NSF Org: |
CCF Division of Computing and Communication Foundations |
Recipient: |
|
Initial Amendment Date: | April 5, 2012 |
Latest Amendment Date: | May 2, 2013 |
Award Number: | 1162148 |
Award Instrument: | Continuing Grant |
Program Manager: |
Almadena Chtchelkanova
achtchel@nsf.gov (703)292-7498 CCF Division of Computing and Communication Foundations CSE Directorate for Computer and Information Science and Engineering |
Start Date: | April 1, 2012 |
End Date: | March 31, 2014 (Estimated) |
Total Intended Award Amount: | $809,432.00 |
Total Awarded Amount to Date: | $809,432.00 |
Funds Obligated to Date: |
FY 2013 = $419,280.00 |
History of Investigator: |
|
Recipient Sponsored Research Office: |
77 MASSACHUSETTS AVE CAMBRIDGE MA US 02139-4301 (617)253-1000 |
Sponsor Congressional District: |
|
Primary Place of Performance: |
77 Massachusetts Avenue Cambridge MA US 02139-4307 |
Primary Place of
Performance Congressional District: |
|
Unique Entity Identifier (UEI): |
|
Parent UEI: |
|
NSF Program(s): | Software & Hardware Foundation |
Primary Program Source: |
01001314DB NSF RESEARCH & RELATED ACTIVIT |
Program Reference Code(s): |
|
Program Element Code(s): |
|
Award Agency Code: | 4900 |
Fund Agency Code: | 4900 |
Assistance Listing Number(s): | 47.070 |
ABSTRACT
Many high-end scientific applications perform stencil computations in their inner loops. A stencil defines the value of a grid point in a d-dimensional spatial grid at time t as a function of neighboring grid points at recent times before t. Stencil computations are conceptually simple to implement using nested loops, but looping implementations suffer from poor cache performance on multicore processors. Cache-oblivious divide-and-conquer stencil codes can achieve an order of magnitude improvement in cache efficiency over looping implementations, but most programmers find it difficult to write cache-oblivious stencil codes. Moreover, open problems remain in adapting these algorithms to realistic applications that lack the perfect regularity of simple examples. This project's investigation of cache-oblivious stencil compilation enables ordinary programmers of stencil computations to enjoy the benefits of multicore technology without requiring them to write code any more complex than naive nested loops.
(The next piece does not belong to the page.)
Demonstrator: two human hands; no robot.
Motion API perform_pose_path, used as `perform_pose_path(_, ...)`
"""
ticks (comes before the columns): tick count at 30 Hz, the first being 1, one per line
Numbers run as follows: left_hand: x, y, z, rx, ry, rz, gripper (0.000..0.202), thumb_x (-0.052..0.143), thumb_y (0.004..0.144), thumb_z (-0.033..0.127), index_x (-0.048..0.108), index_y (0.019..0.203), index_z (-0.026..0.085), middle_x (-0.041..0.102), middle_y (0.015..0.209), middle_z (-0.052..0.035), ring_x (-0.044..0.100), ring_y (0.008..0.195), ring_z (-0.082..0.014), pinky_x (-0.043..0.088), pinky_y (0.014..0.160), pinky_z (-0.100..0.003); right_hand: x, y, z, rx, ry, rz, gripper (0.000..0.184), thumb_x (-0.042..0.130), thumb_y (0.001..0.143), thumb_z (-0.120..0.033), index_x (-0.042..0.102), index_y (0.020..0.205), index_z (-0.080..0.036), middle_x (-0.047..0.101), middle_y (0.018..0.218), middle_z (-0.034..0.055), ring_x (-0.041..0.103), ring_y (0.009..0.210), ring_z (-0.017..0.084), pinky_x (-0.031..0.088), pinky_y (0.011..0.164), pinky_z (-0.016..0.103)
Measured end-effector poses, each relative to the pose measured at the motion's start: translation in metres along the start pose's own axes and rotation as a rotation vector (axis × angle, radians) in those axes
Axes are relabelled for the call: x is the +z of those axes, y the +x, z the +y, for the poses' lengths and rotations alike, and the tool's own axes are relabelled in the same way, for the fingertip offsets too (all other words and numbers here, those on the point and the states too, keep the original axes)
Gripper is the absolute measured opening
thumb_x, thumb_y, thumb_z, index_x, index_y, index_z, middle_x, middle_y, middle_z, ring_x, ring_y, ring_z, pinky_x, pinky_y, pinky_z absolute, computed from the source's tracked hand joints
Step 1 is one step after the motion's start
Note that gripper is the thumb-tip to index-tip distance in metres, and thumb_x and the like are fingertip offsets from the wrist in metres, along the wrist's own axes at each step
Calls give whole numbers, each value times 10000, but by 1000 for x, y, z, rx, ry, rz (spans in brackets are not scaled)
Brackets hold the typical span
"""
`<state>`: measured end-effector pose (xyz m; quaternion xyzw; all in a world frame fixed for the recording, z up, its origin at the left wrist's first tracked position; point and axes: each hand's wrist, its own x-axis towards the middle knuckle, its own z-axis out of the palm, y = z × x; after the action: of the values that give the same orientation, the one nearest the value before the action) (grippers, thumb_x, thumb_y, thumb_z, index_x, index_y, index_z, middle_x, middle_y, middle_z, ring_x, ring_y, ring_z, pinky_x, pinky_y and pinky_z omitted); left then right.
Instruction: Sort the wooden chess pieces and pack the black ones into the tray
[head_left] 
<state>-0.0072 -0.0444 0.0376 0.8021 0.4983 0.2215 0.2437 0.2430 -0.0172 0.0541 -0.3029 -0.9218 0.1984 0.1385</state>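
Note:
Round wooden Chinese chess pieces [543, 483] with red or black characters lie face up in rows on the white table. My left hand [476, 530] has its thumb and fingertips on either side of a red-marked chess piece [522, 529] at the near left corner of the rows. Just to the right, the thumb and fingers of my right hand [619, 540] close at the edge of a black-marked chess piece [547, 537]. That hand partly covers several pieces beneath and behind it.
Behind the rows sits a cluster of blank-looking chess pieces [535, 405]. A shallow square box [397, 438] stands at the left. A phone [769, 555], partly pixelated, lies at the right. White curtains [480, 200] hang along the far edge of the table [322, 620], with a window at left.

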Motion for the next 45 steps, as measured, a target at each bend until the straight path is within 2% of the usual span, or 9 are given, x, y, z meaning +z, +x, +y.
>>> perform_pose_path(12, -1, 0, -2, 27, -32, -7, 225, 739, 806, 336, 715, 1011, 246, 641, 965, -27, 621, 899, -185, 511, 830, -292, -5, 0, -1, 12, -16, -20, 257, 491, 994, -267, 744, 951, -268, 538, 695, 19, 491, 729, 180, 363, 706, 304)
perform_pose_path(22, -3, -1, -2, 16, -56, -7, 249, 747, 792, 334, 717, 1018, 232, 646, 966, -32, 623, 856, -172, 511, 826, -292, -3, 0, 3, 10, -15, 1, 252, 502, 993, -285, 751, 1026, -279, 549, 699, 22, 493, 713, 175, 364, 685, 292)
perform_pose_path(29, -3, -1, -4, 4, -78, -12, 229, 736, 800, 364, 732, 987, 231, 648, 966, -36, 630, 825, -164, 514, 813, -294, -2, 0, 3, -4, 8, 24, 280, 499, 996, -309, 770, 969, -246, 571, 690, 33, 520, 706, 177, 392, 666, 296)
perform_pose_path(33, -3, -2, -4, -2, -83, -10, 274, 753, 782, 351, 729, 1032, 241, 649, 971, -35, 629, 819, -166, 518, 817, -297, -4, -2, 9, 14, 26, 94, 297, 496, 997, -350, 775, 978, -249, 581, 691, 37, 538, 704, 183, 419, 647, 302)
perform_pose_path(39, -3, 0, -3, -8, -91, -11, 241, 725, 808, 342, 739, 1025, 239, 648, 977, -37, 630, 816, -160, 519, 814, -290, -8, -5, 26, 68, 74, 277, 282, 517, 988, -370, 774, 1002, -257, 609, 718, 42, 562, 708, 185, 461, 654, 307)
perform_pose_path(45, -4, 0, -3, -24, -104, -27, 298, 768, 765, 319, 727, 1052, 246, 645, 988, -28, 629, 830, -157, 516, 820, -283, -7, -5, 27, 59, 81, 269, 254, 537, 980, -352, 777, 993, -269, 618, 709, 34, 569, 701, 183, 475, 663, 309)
The research project is developing a language embedded in C++ that can express stencil computations concisely and can be compiled automatically into highly efficient algorithmic code for multicore processors and other platforms. The Pochoir stencil compiler compiles stencil computations that exhibit complex boundary conditions, such as periodic, constant, Dirichlet, Neumann, mirrored, and phase factors; irregularities, including macroscopic and microscopic inhomogeneities, as well as irregular shapes; general complex dependencies, such as push dependencies, horizontal dependencies, and dynamic dependencies. To achieve these goals, the researchers are developing provably good algorithms for complex stencil computations; exploring how domain-specific compiler technology can achieve speedups from efficient cache management, processor-pipeline scheduling, and parallel computation; investigating how to run stencils efficiently on a wide variety of architectures such as multicore, distributed-memory clusters, graphical processing units, FPGA's, and future exascale machines; demonstrating the effectiveness of their research by developing a production-quality stencil compiler; developing a benchmark suite and benchmarking system for evaluating Pochoir.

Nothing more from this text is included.